To my surprise, Yom crouched down to talk to him before I could. “We are sad for our family to go on Thanksgiving, but we know we will see them again on Christmas at Uncle Nikolai’s house. And you know what Uncle Nikolai has?”

“What?” Bully asked, tears receding to his curiosity.

“Real pit bull.”

Bully’s eyes widened. “Like me?”

“No, not like you.” Yom’s lips thinned, taking on a stern look, and I braced for him to finally lose patience with Bully’s I’m a dog, too act. “Their pit bull, P.M., is much better behaved. She is so well-trained. No barking ever, only happy licks.”

“Unless you are squirrel,” Nikolai, whose family were the last of the guests, came up to add.

“If you are squirrel, she will bark very hard at you, and only then will she lick you. I truly do not know how Yom managed to find yet another useless guard dog for my wonderful zhena to love and not make do any job.”

Bully giggled at their antics, then promised to be ready, teeth brushed, when Yom came up to tuck him in.

Meanwhile, we walked Nikolai, Sam, and Ruthie out.

“Such a sweet boy, and such a beautiful evening,” Sam said, squeezing my hand after Yom and I walked them to the last Titan in the driveway. “We’d love to have you over to Indiana soon to introduce Bully to P.M.”

“I’m still the best babysitter in the family,” Ruthie, who worked with Sam at her Indiana domestic abuse shelter now, preened, sliding two thumbs under the lapels of her soft wool winter jacket.

“Bully and I would have so much fun. And maybe Lex can make it, too. I mean, you can only be depressed over a breakup for so long, right?
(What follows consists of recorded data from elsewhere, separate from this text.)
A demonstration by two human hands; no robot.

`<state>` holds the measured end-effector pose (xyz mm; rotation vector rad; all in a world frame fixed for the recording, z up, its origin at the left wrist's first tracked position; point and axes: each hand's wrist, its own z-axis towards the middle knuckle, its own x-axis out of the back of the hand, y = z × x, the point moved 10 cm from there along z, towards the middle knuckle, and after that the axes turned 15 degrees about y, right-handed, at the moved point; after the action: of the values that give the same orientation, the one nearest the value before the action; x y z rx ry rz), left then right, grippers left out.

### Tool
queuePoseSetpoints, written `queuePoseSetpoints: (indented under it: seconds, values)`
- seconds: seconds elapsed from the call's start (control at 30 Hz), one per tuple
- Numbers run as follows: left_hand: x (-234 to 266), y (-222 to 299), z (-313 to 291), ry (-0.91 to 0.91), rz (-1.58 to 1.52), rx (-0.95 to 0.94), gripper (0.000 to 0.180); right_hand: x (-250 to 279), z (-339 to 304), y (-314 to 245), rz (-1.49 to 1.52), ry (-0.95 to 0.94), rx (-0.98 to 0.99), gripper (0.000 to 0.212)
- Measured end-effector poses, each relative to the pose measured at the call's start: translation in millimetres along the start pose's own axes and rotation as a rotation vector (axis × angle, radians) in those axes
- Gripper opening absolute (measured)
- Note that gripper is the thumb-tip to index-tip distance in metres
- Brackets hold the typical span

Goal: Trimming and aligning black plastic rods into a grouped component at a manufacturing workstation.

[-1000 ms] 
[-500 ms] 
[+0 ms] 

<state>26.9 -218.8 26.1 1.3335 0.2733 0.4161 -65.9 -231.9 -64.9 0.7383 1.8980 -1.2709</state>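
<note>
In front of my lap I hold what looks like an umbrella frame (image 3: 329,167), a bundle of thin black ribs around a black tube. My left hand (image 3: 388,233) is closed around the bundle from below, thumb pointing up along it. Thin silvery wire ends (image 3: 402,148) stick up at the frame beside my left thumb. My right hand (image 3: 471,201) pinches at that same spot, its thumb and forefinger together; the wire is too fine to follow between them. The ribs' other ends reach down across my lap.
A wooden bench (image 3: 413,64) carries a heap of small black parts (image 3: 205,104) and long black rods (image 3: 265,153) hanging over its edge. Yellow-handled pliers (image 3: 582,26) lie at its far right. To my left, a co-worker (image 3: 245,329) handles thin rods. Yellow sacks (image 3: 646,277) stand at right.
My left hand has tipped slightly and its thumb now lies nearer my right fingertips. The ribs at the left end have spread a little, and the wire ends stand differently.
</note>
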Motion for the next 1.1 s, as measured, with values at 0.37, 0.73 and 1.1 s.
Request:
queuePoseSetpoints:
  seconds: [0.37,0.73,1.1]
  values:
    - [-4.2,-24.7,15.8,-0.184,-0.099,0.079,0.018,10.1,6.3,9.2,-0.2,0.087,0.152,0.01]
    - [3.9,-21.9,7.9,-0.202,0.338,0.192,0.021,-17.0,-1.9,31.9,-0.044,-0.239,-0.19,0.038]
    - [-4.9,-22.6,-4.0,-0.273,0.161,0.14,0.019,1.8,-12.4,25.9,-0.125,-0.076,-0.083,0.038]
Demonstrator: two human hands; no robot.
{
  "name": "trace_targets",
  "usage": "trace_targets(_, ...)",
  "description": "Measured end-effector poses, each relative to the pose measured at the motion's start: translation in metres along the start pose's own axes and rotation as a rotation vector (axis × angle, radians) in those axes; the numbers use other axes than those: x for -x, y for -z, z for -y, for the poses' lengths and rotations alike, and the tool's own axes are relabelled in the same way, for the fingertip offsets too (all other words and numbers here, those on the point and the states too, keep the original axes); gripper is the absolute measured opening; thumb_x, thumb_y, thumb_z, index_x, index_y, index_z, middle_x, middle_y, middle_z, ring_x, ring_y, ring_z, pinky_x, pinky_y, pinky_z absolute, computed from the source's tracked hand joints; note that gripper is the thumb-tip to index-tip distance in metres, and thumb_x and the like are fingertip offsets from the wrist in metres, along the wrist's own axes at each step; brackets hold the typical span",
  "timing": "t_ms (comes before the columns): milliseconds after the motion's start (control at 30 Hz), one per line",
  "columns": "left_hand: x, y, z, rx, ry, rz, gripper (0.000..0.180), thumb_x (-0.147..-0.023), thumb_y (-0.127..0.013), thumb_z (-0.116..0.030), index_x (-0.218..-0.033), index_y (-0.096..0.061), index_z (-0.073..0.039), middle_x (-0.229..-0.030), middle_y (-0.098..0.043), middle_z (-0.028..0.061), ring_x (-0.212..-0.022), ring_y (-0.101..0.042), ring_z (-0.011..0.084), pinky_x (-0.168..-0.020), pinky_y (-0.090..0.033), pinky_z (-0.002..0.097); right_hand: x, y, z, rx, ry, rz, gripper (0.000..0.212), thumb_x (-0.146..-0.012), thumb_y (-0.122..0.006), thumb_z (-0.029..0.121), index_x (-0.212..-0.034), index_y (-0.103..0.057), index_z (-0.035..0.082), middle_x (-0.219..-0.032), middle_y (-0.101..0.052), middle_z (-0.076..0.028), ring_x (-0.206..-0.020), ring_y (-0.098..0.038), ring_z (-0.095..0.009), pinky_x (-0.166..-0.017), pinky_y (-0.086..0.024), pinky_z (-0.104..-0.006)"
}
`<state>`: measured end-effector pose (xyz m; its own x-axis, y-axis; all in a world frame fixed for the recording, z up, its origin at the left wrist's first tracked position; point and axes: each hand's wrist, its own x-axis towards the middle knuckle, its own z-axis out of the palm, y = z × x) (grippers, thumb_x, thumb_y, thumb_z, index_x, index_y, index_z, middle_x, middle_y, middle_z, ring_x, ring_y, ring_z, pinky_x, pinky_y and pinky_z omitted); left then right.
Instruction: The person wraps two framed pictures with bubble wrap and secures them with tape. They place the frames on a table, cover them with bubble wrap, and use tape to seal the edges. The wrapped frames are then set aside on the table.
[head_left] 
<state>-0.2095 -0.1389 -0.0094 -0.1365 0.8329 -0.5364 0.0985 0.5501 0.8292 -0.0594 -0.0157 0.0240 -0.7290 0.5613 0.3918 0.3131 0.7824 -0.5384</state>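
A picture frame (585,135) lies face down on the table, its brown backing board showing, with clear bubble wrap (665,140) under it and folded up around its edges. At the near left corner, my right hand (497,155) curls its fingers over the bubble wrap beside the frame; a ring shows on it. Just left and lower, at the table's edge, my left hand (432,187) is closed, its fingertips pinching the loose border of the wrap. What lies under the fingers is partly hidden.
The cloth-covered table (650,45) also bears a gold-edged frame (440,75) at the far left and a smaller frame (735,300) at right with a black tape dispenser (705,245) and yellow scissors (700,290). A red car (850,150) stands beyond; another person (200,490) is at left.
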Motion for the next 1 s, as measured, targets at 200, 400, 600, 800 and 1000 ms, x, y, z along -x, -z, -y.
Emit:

And they didn’t even make ninety days, like you two are about to. ”

I squinted a little. They were tracking how long Yom and I had been married?

And for some reason, Nikolai threw Yom a significant look before saying, “No matter if either of my sons make it, the three of us look forward to spending more time with your beautiful family. Perhaps we will make sure this happens for Bully before Christmas.”

“Perhaps,” Yom said with a cool smile. Then, before any of them could suggest anything else, he told them: “I am in charge of Dmitri’s bedtime routine now, so we will have to end this talk here.”

Nikolai smiled. “You are good father, Yom. I am glad you are getting chance to know this special joy.”

His words—his too-true words—stabbed me in the chest.

But somehow I managed to keep a smile on my face as we exchanged more hugs and cheek kisses.

Yom took me by the hand again, and we both waved at them until the taillights disappeared down the long drive.

The moment they were gone, Yom dropped my hand like it were a snake he’d been forced to hold, coiled in his palm, and turned to walk back to the mansion’s open front door.

“I will see you in the nursery after I am done tucking in Dmitri,” he said, without looking back, before retreating into the house.

And left me there shivering for reasons that had nothing to do with the cold November night.